**Work instructions**. Beneath this instruction is a block of data; output from it exactly the lines that run from the one containing "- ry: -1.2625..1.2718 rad" through the one containing "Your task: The", inclusive.

========

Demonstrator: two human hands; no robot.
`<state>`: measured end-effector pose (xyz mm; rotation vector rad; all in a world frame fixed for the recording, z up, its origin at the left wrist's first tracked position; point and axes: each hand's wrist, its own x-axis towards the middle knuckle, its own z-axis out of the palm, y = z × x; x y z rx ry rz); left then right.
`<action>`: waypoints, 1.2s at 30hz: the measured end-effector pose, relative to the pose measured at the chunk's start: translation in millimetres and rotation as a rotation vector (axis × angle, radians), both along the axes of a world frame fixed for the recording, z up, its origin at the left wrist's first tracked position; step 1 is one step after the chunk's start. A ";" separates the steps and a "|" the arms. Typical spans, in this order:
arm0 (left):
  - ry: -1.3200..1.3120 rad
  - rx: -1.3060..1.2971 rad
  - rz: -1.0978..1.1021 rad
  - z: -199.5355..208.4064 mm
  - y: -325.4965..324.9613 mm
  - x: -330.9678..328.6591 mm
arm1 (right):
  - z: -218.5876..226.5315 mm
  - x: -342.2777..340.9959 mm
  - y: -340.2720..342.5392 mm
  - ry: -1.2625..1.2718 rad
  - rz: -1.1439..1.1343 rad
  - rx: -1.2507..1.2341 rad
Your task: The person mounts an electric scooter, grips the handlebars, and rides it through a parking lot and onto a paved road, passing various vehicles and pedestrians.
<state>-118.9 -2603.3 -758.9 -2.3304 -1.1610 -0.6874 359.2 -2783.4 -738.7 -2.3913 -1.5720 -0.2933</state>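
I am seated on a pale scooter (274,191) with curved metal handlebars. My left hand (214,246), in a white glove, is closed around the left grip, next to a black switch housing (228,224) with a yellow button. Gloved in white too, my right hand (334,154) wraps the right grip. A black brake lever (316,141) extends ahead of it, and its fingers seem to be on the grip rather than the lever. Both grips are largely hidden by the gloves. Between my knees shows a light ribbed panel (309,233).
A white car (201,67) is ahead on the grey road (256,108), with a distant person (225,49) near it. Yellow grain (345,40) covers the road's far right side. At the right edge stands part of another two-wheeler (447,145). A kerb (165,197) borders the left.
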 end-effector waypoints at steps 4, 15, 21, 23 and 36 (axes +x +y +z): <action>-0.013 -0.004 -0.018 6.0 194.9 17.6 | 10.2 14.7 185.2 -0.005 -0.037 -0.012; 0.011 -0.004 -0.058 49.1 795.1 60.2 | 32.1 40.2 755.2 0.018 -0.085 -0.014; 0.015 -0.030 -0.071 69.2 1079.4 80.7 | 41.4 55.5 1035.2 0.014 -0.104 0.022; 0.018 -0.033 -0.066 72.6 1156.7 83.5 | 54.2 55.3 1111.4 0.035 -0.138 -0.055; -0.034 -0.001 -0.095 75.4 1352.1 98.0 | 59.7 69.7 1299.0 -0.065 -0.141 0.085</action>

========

**Result of the exercise**.
  - ry: -1.2625..1.2718 rad
  - rz: -1.1439..1.1343 rad
  - rx: -1.2507..1.2341 rad
Your task: The person mounts an electric scooter, grips the handlebars, and rides it through a parking lot and onto a paved road, passing various vehicles and pedestrians.

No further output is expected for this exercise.